What is expected:
Please transcribe every record below exactly as written.

Data for this task:
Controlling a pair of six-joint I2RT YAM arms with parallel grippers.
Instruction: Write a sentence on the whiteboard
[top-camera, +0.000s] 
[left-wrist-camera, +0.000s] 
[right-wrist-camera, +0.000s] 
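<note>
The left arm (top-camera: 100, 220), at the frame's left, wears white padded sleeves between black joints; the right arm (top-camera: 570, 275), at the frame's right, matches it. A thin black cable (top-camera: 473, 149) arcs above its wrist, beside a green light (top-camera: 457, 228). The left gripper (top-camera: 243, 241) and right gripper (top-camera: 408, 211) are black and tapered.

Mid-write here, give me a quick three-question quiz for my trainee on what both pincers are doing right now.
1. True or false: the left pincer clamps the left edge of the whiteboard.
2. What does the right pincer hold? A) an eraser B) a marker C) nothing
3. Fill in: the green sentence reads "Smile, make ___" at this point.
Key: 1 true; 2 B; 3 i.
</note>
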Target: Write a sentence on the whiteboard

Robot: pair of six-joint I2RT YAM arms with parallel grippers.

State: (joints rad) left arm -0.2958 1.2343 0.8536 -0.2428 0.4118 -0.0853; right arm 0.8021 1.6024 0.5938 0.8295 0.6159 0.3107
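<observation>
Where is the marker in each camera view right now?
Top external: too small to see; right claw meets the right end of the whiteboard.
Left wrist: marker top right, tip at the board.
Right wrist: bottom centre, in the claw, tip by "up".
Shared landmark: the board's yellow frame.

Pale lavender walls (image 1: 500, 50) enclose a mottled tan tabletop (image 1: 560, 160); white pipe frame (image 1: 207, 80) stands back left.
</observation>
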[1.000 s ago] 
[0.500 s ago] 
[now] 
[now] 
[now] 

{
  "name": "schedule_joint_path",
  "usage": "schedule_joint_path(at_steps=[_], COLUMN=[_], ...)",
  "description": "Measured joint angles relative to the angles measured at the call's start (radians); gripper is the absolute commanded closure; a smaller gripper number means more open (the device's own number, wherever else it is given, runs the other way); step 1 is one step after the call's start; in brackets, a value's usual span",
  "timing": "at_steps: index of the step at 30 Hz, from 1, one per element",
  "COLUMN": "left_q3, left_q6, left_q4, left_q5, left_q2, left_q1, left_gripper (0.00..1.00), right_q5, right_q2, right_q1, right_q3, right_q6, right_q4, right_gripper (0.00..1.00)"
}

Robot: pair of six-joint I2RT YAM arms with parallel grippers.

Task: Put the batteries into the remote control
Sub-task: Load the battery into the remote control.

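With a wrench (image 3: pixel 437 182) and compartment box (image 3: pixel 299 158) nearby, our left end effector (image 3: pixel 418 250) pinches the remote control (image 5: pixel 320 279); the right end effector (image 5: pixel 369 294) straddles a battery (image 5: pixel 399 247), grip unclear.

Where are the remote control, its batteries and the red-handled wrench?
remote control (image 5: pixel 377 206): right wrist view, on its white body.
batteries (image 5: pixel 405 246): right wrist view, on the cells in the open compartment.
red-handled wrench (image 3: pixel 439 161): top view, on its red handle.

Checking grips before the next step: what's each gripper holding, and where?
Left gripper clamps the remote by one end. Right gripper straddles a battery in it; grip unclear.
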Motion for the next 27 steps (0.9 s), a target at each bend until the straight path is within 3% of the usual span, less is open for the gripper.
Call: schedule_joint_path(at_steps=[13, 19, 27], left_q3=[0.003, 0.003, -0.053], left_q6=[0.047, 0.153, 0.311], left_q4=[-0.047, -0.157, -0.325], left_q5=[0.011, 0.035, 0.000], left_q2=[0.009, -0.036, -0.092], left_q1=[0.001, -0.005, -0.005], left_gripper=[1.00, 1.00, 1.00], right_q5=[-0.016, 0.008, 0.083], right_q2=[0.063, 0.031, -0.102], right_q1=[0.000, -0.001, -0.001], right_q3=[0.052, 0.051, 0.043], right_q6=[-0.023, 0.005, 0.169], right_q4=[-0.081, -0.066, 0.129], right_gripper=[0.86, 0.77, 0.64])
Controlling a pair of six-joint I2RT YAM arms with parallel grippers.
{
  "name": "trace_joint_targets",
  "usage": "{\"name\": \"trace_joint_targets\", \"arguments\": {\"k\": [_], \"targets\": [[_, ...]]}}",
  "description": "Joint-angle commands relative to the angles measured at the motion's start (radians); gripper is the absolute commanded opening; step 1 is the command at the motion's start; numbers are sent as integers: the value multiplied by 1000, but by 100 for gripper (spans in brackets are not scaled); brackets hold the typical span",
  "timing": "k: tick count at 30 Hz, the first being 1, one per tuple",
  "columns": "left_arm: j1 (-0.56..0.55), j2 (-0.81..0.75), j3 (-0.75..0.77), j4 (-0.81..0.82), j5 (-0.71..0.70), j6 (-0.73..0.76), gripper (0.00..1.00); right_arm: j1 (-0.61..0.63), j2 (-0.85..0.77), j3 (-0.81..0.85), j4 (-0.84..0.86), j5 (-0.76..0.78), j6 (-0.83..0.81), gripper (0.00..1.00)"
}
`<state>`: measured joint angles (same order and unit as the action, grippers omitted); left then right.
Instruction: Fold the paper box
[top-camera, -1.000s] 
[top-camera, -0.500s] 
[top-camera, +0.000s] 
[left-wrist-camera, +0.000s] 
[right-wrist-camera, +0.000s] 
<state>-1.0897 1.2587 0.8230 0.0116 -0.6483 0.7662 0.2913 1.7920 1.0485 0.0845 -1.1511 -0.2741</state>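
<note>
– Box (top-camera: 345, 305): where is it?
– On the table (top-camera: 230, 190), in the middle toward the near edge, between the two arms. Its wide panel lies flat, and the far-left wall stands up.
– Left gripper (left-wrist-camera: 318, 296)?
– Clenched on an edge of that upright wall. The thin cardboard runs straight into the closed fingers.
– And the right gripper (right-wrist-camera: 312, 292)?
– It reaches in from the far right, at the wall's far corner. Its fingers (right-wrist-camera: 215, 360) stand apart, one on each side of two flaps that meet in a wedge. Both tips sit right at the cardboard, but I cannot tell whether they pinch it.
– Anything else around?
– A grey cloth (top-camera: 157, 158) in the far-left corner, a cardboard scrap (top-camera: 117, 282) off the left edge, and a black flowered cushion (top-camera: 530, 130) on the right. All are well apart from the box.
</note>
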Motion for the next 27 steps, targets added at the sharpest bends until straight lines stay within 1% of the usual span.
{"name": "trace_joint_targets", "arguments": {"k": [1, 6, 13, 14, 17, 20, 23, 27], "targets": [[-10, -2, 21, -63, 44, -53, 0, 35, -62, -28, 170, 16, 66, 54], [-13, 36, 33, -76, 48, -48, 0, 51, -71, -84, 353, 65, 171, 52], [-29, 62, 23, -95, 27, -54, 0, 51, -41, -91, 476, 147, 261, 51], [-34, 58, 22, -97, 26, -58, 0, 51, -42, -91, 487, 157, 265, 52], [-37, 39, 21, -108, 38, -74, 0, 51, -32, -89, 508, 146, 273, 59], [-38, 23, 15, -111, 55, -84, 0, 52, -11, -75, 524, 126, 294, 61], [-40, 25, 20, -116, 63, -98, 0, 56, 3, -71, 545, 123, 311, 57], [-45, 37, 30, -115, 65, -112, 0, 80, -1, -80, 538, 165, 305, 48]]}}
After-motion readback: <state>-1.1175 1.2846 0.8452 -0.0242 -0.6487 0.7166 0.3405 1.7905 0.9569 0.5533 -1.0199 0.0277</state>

Your response:
Controlling a pair of six-joint I2RT YAM arms with parallel grippers.
Instruction: Write a sentence on the whiteboard
[top-camera, +0.000s] 
[left-wrist-camera, +0.000s] 
[right-wrist-camera, +0.000s] 
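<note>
The left arm (top-camera: 100, 220), at the frame's left, wears white padded sleeves between black joints; the right arm (top-camera: 570, 275), at the frame's right, matches it. A thin black cable (top-camera: 473, 149) arcs above its wrist, beside a green light (top-camera: 457, 228). The left gripper (top-camera: 243, 241) and right gripper (top-camera: 408, 211) are black and tapered.

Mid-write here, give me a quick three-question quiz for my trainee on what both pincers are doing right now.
1. True or false: the left pincer clamps the left edge of the whiteboard.
2. What does the right pincer hold? A) an eraser B) a marker C) nothing
3. Fill in: the green sentence reads "Smile, make ___" at this point.
Key: 1 true; 2 B; 3 i.
</note>
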Target: Write a sentence on the whiteboard

Robot: pair of six-joint I2RT YAM arms with parallel grippers.

State: (joints rad) left arm -0.2958 1.2343 0.8536 -0.2428 0.4118 -0.0853; right arm 0.8021 1.6024 0.5938 0.8295 0.6159 0.3107
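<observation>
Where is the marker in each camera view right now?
Top external: too small to see; right claw meets the right end of the whiteboard.
Left wrist: marker top right, tip at the board.
Right wrist: bottom centre, in the claw, tip by "up".
Shared landmark: the board's yellow frame.

Pale lavender walls (image 1: 500, 50) enclose a mottled tan tabletop (image 1: 560, 160); white pipe frame (image 1: 207, 80) stands back left.
</observation>
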[1.000 s ago] 
[0.500 s ago] 
[now] 
[now] 
[now] 

{
  "name": "schedule_joint_path",
  "usage": "schedule_joint_path(at_steps=[_], COLUMN=[_], ...)",
  "description": "Measured joint angles relative to the angles measured at the call's start (radians); gripper is the absolute commanded closure; a smaller gripper number means more open (the device's own number, wherever else it is given, runs the other way); step 1 is one step after the call's start; in brackets, a value's usual span",
  "timing": "at_steps: index of the step at 30 Hz, from 1, one per element",
  "COLUMN": "left_q3, left_q6, left_q4, left_q5, left_q2, left_q1, left_gripper (0.00..1.00), right_q5, right_q2, right_q1, right_q3, right_q6, right_q4, right_gripper (0.00..1.00)"
}

Robot: pair of six-joint I2RT YAM arms with parallel grippers.

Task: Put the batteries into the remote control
Sub-task: Load the battery into the remote control.

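With a wrench (image 3: pixel 437 182) and compartment box (image 3: pixel 299 158) nearby, our left end effector (image 3: pixel 418 250) pinches the remote control (image 5: pixel 320 279); the right end effector (image 5: pixel 369 294) straddles a battery (image 5: pixel 399 247), grip unclear.

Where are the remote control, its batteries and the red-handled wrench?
remote control (image 5: pixel 377 206): right wrist view, on its white body.
batteries (image 5: pixel 405 246): right wrist view, on the cells in the open compartment.
red-handled wrench (image 3: pixel 439 161): top view, on its red handle.

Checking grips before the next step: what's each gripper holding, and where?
Left gripper clamps the remote by one end. Right gripper straddles a battery in it; grip unclear.
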Motion for the next 27 steps (0.9 s), a target at each bend until the straight path is within 3% of the usual span, less is open for the gripper.
Call: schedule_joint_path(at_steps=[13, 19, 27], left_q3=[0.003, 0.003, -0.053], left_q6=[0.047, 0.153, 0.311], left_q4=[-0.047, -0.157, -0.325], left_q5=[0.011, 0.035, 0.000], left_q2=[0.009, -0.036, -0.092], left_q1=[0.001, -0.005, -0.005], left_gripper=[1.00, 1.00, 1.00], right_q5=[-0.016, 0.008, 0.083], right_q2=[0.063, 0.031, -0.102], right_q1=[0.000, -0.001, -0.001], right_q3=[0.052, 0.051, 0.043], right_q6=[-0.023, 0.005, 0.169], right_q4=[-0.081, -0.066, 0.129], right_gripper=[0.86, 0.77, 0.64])
Controlling a pair of six-joint I2RT YAM arms with parallel grippers.
{
  "name": "trace_joint_targets",
  "usage": "{\"name\": \"trace_joint_targets\", \"arguments\": {\"k\": [_], \"targets\": [[_, ...]]}}",
  "description": "Joint-angle commands relative to the angles measured at the motion's start (radians); gripper is the absolute commanded opening; step 1 is the command at the motion's start; numbers are sent as integers: the value multiplied by 1000, but by 100 for gripper (spans in brackets are not scaled); brackets hold the typical span",
  "timing": "k: tick count at 30 Hz, the first being 1, one per tuple",
  "columns": "left_arm: j1 (-0.56..0.55), j2 (-0.81..0.75), j3 (-0.75..0.77), j4 (-0.81..0.82), j5 (-0.71..0.70), j6 (-0.73..0.76), gripper (0.00..1.00); right_arm: j1 (-0.61..0.63), j2 (-0.85..0.77), j3 (-0.81..0.85), j4 (-0.84..0.86), j5 (-0.76..0.78), j6 (-0.83..0.81), gripper (0.00..1.00)"
}
`<state>`: measured joint angles (same order and unit as the action, grippers omitted); left then right.
Instruction: Fold the paper box
[top-camera, -1.000s] 
[top-camera, -0.500s] 
[top-camera, +0.000s] 
[left-wrist-camera, +0.000s] 
[right-wrist-camera, +0.000s] 
<state>-1.0897 1.2587 0.8230 0.0116 -0.6483 0.7662 0.2913 1.7920 1.0485 0.0845 -1.1511 -0.2741</state>
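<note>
– Box (top-camera: 345, 305): where is it?
– On the table (top-camera: 230, 190), in the middle toward the near edge, between the two arms. Its wide panel lies flat, and the far-left wall stands up.
– Left gripper (left-wrist-camera: 318, 296)?
– Clenched on an edge of that upright wall. The thin cardboard runs straight into the closed fingers.
– And the right gripper (right-wrist-camera: 312, 292)?
– It reaches in from the far right, at the wall's far corner. Its fingers (right-wrist-camera: 215, 360) stand apart, one on each side of two flaps that meet in a wedge. Both tips sit right at the cardboard, but I cannot tell whether they pinch it.
– Anything else around?
– A grey cloth (top-camera: 157, 158) in the far-left corner, a cardboard scrap (top-camera: 117, 282) off the left edge, and a black flowered cushion (top-camera: 530, 130) on the right. All are well apart from the box.
</note>
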Motion for the next 27 steps, targets added at the sharpest bends until straight lines stay within 1% of the usual span.
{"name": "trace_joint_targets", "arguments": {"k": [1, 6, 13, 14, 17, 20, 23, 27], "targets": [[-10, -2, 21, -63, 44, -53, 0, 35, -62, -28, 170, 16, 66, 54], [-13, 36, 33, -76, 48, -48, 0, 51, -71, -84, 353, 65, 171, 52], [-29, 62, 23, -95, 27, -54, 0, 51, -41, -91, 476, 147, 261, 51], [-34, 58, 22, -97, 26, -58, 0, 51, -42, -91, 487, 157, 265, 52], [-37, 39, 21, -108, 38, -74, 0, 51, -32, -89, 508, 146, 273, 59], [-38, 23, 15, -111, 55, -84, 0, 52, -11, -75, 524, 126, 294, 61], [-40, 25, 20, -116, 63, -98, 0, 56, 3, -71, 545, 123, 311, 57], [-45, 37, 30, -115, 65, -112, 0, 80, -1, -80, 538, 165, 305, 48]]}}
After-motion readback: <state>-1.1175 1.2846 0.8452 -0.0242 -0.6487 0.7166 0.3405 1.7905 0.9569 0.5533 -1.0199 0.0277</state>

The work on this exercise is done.